El ruido -inesperado, violento- casi hizo que ella saltara de la silla. Un mueble. Una puerta.

– No es nada -dijo regresando tras una centelleante ausencia-. El viento.

Sus ojos evitaban mirar a Rulfo.

La noche se dilataba. La lluvia había dejado paso a la reciedumbre de una tormenta eléctrica que horrorizaba los silencios, y la agonía de la luz de la lámpara enmascaraba cada objeto de la habitación. Ella le ofreció algo de comer: una lata de conservas con carne y frituras precocinadas. El aspecto de las viandas era desolador, pero Rulfo tenía apetito. Sus ojos también estaban hambrientos, aunque devoraban algo completamente distinto: un rostro azabache y nácar.

Las prostitutas eran la única relación estable que mantenía desde hacía tiempo, pero lo que le ocurría con aquella muchacha era algo más perturbador e indefinible que el deseo de pasar la noche juntos, y lo supo en aquel preciso instante. La veía comer sin mirarle, aguardando a que él sacara el tenedor de la lata antes de introducir el suyo, y de repente esa sensación se convirtió en relámpago y sonó a trueno. Pensó que estar con ella era como llegar a una meta, como satisfacer un deseo largamente postergado. Aquella chica era distinta a cualquier otra que hubiese conocido, y no solo en lo que atañía a su belleza.

Clavó el tenedor en otro trozo de carne. Ella introdujo el suyo mecánicamente. Entonces él dejó de comer, soltó el tenedor y tendió la mano desnuda.

El tenedor de ella

un rayo

no volvió a salir.

Había sucedido lo que esperaba, pero estaba preparada. Guió al hombre hacia el dormitorio a oscuras, donde los espejos tenían hambre de luz y los mostraban como una muchedumbre de sombras. Quemó con su boca la boca del hombre, hundió su lengua en el calor turbio de su lengua. Luego lo llevó a la cama, lo hizo tenderse y, a horcajadas sobre él,

un rayo en el cristal

comenzó a desnudarse.

Pese a las tinieblas que lo rodeaban, Rulfo supo de inmediato que jamás había contemplado una anatomía semejante. Vio centellear el pequeño collar y un triángulo de anillas trémulas. La vio inclinarse con presteza elástica apartándose la espesa cabellera. Un espejo en el techo le derramó, entre flases de luz, el reflejo de una espalda de líneas suaves y la doble y maciza cúpula de unas nalgas prietas y perfectas. Sintió músculos ágiles rebulléndose sobre él, dedos largos convertidos en finas lenguas, una lengua como un dedo imprevisto y desarticulado. Percibió aquella lengua en lugares donde nunca había sentido una boca, ni siquiera

un rayo en el cristal, un fulgor

una luz.

No hubo sorpresas. O apenas una: el hombre no la golpeó.

Ella estaba preparada, sin embargo. Montada sobre él, las manos cruzadas sobre la cabeza (eso quería Patricio), hundiéndose y elevándose a un ritmo exacto, apartando el rostro para no mirarlo (eso quería Patricio), procurando que cualquier rincón de su cuerpo quedara accesible a los brazos del hombre, aguardaba el desagradable momento con la fortaleza de la costumbre. Pero no hubo golpes. Sin embargo, ella no se lo agradeció: los que no la golpeaban entonces eran peores.

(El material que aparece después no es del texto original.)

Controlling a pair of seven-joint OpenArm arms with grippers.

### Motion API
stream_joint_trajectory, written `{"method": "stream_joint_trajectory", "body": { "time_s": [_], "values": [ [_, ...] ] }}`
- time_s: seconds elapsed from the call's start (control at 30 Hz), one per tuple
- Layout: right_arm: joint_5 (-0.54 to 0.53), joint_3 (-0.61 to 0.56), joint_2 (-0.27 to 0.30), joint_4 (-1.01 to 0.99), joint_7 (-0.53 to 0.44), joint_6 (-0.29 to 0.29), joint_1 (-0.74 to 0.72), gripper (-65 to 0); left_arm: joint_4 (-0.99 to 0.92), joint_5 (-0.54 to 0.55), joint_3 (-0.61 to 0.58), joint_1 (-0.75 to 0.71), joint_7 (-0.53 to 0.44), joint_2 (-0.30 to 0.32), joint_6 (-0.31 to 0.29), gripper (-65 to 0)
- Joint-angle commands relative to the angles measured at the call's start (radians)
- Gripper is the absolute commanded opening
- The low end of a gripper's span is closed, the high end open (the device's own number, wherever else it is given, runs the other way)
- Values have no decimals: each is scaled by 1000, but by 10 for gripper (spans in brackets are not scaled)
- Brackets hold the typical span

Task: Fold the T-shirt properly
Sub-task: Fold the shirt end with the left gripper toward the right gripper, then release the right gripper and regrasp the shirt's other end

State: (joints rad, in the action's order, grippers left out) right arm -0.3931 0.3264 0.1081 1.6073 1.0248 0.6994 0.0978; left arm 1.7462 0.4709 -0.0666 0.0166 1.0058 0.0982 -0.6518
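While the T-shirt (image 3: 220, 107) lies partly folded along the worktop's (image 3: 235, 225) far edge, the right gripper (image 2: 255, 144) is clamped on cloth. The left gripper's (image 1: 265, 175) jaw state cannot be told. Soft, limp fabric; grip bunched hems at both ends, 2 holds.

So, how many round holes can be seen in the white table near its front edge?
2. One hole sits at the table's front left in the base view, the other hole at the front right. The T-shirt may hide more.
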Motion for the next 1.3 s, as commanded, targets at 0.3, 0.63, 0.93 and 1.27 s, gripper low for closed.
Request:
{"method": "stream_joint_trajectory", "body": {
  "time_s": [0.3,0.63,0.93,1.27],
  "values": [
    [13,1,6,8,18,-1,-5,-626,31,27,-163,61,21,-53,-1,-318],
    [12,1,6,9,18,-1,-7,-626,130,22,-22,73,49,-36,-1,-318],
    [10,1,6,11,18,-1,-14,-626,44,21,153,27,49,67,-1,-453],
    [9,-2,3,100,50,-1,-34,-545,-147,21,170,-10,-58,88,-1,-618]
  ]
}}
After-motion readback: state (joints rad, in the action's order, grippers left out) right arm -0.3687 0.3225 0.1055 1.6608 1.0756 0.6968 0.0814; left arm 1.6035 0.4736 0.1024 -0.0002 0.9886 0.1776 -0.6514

Un rayo en el cristal, un fulgor blanco.

El estampido la despertó. Recordó lo ocurrido y se tranquilizó: todo había salido bien, y, por fortuna, su secreto no había sido descubierto. Ahora, el hombre se había quedado dormido y la tormenta proseguía.

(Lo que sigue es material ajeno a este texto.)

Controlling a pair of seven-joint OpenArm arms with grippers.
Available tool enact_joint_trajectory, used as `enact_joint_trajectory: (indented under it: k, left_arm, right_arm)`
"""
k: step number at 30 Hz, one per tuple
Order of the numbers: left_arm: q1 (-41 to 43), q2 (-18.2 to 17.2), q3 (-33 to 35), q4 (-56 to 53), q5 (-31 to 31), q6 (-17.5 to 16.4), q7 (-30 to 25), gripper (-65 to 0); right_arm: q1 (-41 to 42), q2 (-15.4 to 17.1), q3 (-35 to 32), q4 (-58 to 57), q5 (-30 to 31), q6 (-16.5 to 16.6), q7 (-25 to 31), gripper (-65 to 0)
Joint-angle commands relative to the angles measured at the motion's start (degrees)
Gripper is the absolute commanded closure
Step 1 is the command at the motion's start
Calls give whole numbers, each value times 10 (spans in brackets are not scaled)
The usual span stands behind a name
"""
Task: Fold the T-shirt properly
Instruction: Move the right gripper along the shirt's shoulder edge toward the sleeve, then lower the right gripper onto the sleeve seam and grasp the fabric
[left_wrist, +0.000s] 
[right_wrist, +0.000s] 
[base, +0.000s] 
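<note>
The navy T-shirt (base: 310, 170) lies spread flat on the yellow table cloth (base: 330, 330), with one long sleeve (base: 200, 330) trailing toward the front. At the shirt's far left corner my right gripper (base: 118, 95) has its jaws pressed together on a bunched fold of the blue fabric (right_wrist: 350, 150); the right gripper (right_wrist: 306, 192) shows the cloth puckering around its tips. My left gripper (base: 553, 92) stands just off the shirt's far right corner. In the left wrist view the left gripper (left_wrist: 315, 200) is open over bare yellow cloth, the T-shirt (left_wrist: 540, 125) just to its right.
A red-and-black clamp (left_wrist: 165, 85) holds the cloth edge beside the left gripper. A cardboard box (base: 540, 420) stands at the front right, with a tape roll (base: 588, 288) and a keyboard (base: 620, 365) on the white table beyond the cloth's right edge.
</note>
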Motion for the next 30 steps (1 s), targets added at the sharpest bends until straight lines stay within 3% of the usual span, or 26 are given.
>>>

Pero ella experimentaba la misma inquietud que había sentido en la casa de Lidia: aquella alarma, aquel agudo y punzante pavor que no la abandonaba.

Se incorporó. No vio nada raro en la oscuridad del dormitorio.

Afuera, los relámpagos desmenuzaban la noche.

Abrió los ojos. Estaba tendido boca arriba en una cama desconocida. Miró al techo.